- [Required work]: Which lines below include "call"? Copy them all.

□ □ □ □

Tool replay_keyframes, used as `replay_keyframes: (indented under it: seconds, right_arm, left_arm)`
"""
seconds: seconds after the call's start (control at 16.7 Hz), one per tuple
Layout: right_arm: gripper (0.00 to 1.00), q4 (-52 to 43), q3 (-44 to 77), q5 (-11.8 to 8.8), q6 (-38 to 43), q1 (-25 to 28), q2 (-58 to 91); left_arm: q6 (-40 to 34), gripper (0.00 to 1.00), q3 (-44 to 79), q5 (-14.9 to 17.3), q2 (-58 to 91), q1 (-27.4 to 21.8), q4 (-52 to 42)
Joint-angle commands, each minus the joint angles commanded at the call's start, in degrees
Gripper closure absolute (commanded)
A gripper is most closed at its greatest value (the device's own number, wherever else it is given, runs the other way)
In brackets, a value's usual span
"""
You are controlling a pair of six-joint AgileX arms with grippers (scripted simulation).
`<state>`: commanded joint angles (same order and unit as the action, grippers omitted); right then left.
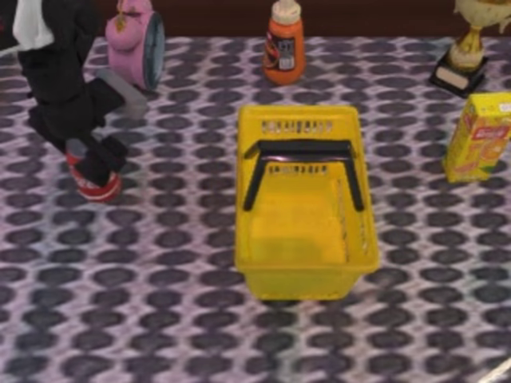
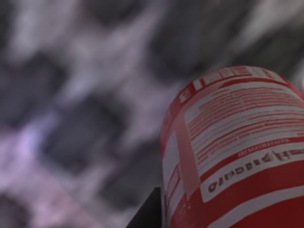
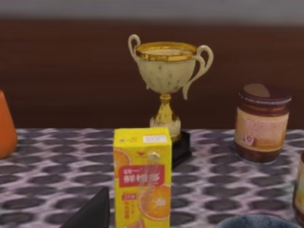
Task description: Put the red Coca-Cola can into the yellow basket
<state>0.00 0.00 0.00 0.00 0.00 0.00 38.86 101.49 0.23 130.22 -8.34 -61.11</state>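
The red Coca-Cola can (image 1: pixel 102 188) stands at the table's left side, mostly covered from above by my left gripper (image 1: pixel 94 169). Close up in the left wrist view the can (image 2: pixel 237 152) fills the space between the jaws, its white-printed label turned to the camera and a dark finger (image 2: pixel 148 213) pressed to its side. My left gripper is shut on it. The yellow basket (image 1: pixel 303 275), black handle folded across it, sits at mid-table to the right of the can, with nothing inside. My right gripper (image 3: pixel 152 224) is parked off the top view, open, facing a juice carton.
A pink alarm clock (image 1: pixel 136 40) stands just behind the left arm. An orange bottle (image 1: pixel 284 44) is at the back centre, and a gold trophy (image 1: pixel 467 44) and yellow juice carton (image 1: pixel 477 136) at the right. A brown jar (image 3: pixel 262 122) shows in the right wrist view.
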Motion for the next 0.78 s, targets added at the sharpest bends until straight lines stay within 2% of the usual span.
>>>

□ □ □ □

- [Response area]:
seconds: seconds after the call's start (control at 16.7 Hz), one per tuple
Joint-angle commands, each minus the joint angles commanded at the call's start, in degrees

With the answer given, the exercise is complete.